Reserva de US$ 67 bi em Bitcoin e liderança pró-cripto na Venezuela

Venezuela detém até US$ 67 bilhões em reservas de Bitcoin. Após a captura de Maduro, a Nobel María Corina Machado, defensora do Bitcoin, desponta como forte candidata à presidência, indicando um futuro pró-cripto.

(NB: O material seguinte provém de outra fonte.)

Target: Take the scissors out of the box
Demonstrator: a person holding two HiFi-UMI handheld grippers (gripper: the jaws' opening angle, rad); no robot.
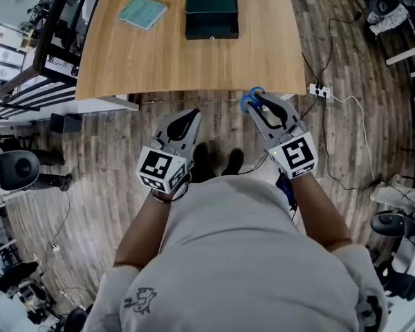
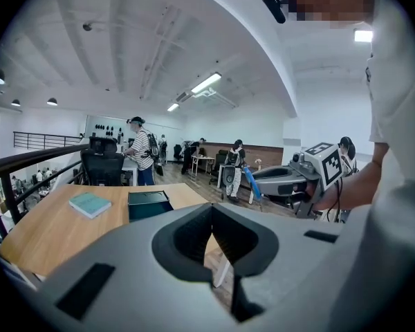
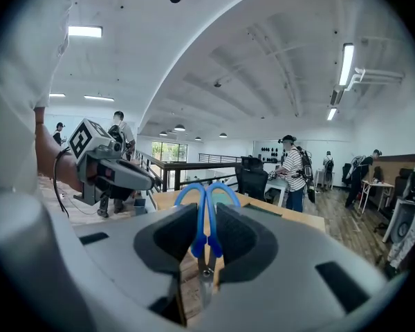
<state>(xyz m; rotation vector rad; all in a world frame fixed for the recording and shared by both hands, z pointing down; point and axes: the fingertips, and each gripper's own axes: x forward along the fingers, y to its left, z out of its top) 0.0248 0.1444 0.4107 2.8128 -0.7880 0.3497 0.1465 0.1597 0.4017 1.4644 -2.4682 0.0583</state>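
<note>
My right gripper [image 1: 257, 104] is shut on the scissors [image 1: 250, 99]. Their blue handle loops stick out past the jaw tips. In the right gripper view the scissors [image 3: 206, 235] stand upright between the pads, metal pivot low down. My left gripper [image 1: 191, 118] is shut with nothing in it, its tips meeting [image 2: 212, 206]. Both grippers hang over the wooden floor, short of the table's near edge. The dark green box [image 1: 211, 16] lies open on the table [image 1: 180, 68], far from both grippers. In the left gripper view the box [image 2: 147, 204] shows ahead and the right gripper [image 2: 266, 180] off to the right.
A teal book [image 1: 143, 11] lies left of the box. A white power strip [image 1: 317, 90] and cables lie on the floor by the table's right corner. Office chairs [image 1: 17, 169] stand at left and right. A railing [image 2: 28, 168] and people [image 2: 140, 158] are behind the table.
</note>
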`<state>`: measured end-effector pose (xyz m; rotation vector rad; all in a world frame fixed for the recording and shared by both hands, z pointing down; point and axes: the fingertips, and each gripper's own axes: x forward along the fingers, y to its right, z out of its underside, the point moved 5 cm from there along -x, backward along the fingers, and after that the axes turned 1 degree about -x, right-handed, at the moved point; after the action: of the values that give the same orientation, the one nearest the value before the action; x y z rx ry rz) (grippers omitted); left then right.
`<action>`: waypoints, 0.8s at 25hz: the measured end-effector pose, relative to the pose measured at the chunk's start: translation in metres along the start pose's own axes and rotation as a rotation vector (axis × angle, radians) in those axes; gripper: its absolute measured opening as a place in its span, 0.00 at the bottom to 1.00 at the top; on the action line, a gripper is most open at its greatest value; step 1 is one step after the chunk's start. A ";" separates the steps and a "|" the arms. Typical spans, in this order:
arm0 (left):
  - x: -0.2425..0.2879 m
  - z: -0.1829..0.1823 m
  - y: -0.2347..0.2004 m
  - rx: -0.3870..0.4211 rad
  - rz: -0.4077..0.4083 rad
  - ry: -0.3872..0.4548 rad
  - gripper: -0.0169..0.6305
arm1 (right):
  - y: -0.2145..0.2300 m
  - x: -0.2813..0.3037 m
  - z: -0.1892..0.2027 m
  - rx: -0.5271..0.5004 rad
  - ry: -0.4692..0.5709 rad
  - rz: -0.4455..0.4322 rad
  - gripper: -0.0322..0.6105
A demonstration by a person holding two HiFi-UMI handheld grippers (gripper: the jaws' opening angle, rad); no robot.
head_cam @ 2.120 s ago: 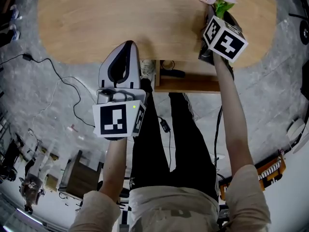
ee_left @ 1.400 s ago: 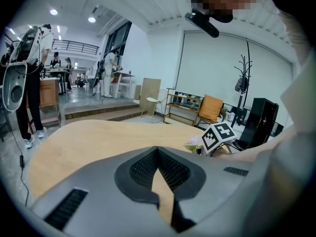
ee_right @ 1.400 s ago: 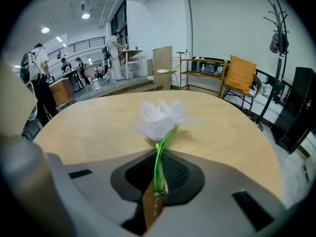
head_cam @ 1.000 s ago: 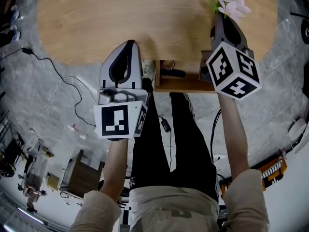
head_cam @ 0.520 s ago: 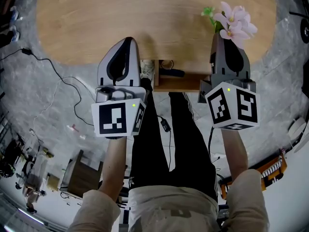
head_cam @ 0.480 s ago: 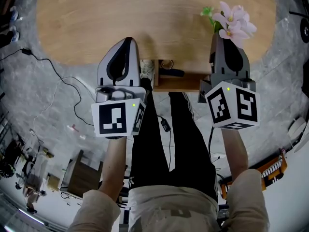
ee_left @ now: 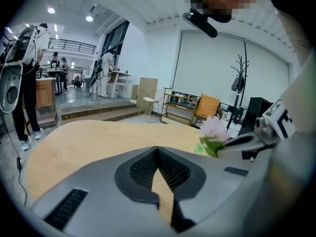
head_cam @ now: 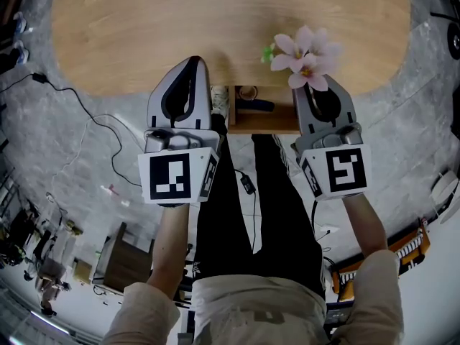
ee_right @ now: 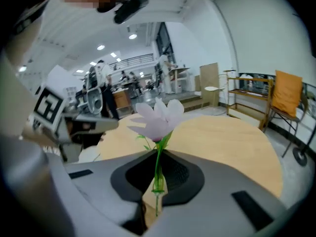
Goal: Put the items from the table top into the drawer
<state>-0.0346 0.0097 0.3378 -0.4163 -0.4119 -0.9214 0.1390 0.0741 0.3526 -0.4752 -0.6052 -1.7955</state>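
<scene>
Right jaws: we see the right gripper (ee_right: 157, 156) with its jaws squeezed together on the thin green stem (ee_right: 157, 177). The stem runs straight up through the slot between the pads.
Flower: the flower (ee_right: 159, 116) is clamped by that stem. Its pale pink petals stand upright just above the jaw tips, with a small green leaf off to one side. From the head view we place the bloom over the near edge of the table (head_cam: 144, 27), right of its middle.
Right gripper body: it is angled down toward the table's near edge, and its tips sit just at that edge.
Left jaws: the left gripper (ee_left: 158, 151) has its jaws together, tips meeting. We see nothing held between them, only table wood showing through the narrow slit below the tips.
Left gripper body: it hangs over the table's near edge, left of its middle, apart from the right gripper. In its own view the flower and the other gripper's tips show off to the right, above the table.
Drawer: the drawer (head_cam: 267, 126) stands open under the table's near edge, and in the head view it lies between the two grippers. Inside we can make out a small ring shape (head_cam: 249, 93) and a dark long thing (head_cam: 256, 107), both too small for us to name.
Below the table: black trousers (head_cam: 237, 214) run down from the drawer's front.
Floor: the floor (head_cam: 65, 164) is grey, and a dark cable (head_cam: 97, 124) trails across it left of the table's near edge.
</scene>
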 end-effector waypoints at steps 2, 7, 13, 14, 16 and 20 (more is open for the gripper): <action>0.000 0.002 0.000 0.007 0.005 -0.009 0.04 | -0.016 -0.004 0.027 -0.185 -0.067 -0.095 0.09; 0.003 0.007 0.000 0.016 0.019 -0.051 0.04 | -0.028 -0.007 0.138 -0.541 -0.309 -0.219 0.09; 0.011 0.007 0.005 0.036 0.042 -0.073 0.04 | 0.006 0.012 0.225 -0.661 -0.537 -0.220 0.09; 0.011 0.009 0.007 0.038 0.046 -0.079 0.04 | 0.008 0.016 0.231 -0.653 -0.554 -0.220 0.09; 0.012 0.011 0.009 0.041 0.053 -0.085 0.04 | 0.010 0.023 0.238 -0.644 -0.580 -0.228 0.15; 0.015 0.012 0.018 0.049 0.074 -0.090 0.04 | 0.008 0.030 0.239 -0.645 -0.591 -0.251 0.36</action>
<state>-0.0139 0.0152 0.3521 -0.4268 -0.4968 -0.8210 0.1421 0.1971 0.5603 -1.4570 -0.4772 -2.0819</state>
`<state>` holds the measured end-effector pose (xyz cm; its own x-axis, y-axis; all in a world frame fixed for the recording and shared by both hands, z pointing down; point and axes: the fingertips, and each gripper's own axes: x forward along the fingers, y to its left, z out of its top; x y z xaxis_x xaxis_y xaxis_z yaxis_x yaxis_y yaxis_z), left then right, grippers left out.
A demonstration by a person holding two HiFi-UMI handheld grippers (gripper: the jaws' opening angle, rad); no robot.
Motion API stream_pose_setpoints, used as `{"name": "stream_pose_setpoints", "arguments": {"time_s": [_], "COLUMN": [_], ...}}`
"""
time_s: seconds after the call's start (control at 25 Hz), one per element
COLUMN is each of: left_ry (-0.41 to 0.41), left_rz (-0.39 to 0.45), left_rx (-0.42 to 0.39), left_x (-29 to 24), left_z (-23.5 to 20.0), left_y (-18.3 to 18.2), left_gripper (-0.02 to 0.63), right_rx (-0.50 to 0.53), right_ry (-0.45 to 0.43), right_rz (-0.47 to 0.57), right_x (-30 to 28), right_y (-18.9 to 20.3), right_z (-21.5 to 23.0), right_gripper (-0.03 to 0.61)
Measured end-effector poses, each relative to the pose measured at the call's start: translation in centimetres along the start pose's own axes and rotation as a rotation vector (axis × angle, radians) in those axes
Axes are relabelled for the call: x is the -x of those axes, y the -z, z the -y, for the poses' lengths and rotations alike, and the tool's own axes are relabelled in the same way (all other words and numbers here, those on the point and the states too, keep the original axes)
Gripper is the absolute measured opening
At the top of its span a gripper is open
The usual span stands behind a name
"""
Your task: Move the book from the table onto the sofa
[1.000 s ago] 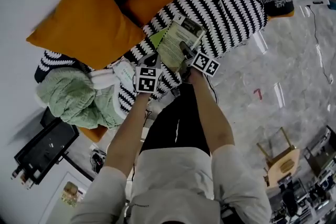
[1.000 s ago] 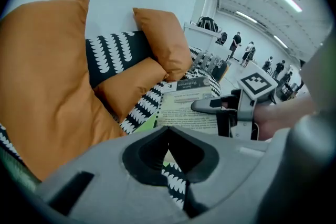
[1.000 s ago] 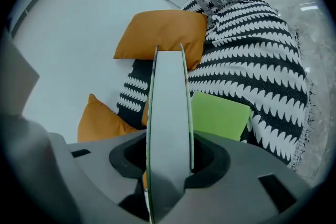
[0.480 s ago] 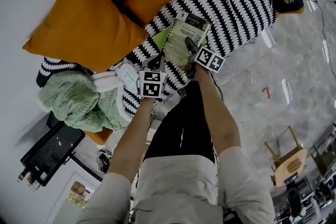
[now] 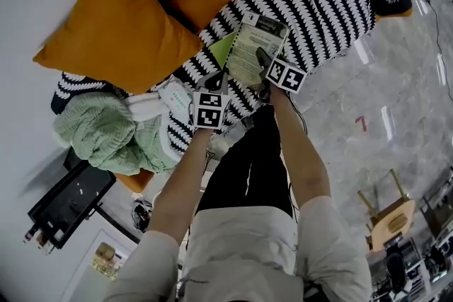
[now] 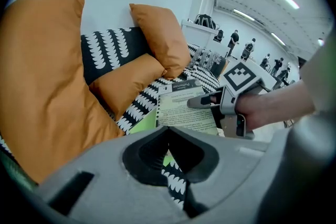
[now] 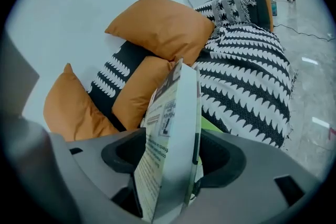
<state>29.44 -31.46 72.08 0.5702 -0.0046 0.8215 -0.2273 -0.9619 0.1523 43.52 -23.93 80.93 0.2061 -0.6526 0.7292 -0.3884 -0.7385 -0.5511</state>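
The book [image 5: 253, 46], pale green with a dark title band, lies on the black-and-white sofa throw [image 5: 322, 7]. It overlaps a bright green booklet [image 5: 221, 49]. My right gripper [image 5: 261, 61] is at the book's near edge. In the right gripper view the book [image 7: 168, 123] stands edge-on between the jaws of this gripper [image 7: 170, 157], with a dark gap at the left pad. These jaws have just been opening, and the book is still between them. My left gripper [image 5: 214, 83] hovers just left of the book, shut and empty. The left gripper view shows the book [image 6: 184, 110] flat under the right gripper [image 6: 207, 101].
Orange cushions [image 5: 120, 28] lean on the sofa back to the left and behind. A green knitted blanket [image 5: 99, 131] and a white packet [image 5: 173, 97] lie at the sofa's left end. A black device [image 5: 67, 201] and a wooden chair [image 5: 386, 216] stand on the floor.
The right gripper has sunk a little towards the sofa with the book, and its wrist has rolled. The left gripper has stayed where it was.
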Motion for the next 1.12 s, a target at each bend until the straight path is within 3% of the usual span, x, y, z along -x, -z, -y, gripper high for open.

A Venezuela estaria supostamente no controle de uma enorme reserva de Bitcoin, estimada entre 600.000 e 660.000 BTC, avaliada em até US$ 67 bilhões. Fontes de inteligência afirmam que essa reserva foi acumulada por meio de vendas de ouro, acordos de petróleo sancionados e apreensões de mineração desde 2018. A estratégia envolvia converter ouro em Bitcoin e, posteriormente, usar Tether para vendas de petróleo, com os lucros sendo reinvestidos em Bitcoin. A captura de Nicolás Maduro deixou as chaves privadas dessas wallets sem paradeiro conhecido, desencadeando uma corrida para garantir os ativos. Enquanto isso, a laureada com o Prêmio Nobel da Paz, María Corina Machado, conhecida por defender o Bitcoin como ativo de reserva nacional e alternativa ao bolívar desvalorizado, surge como uma das principais candidatas à presidência da Venezuela. Os mercados de previsão atualmente lhe atribuem 28% de chance de assumir a liderança, ficando atrás apenas de Edmundo González Urrutia. A ascensão de Machado sinaliza uma possível guinada para a institucionalização das criptomoedas no país, posicionando a Venezuela como modelo de resiliência econômica impulsionada por cripto.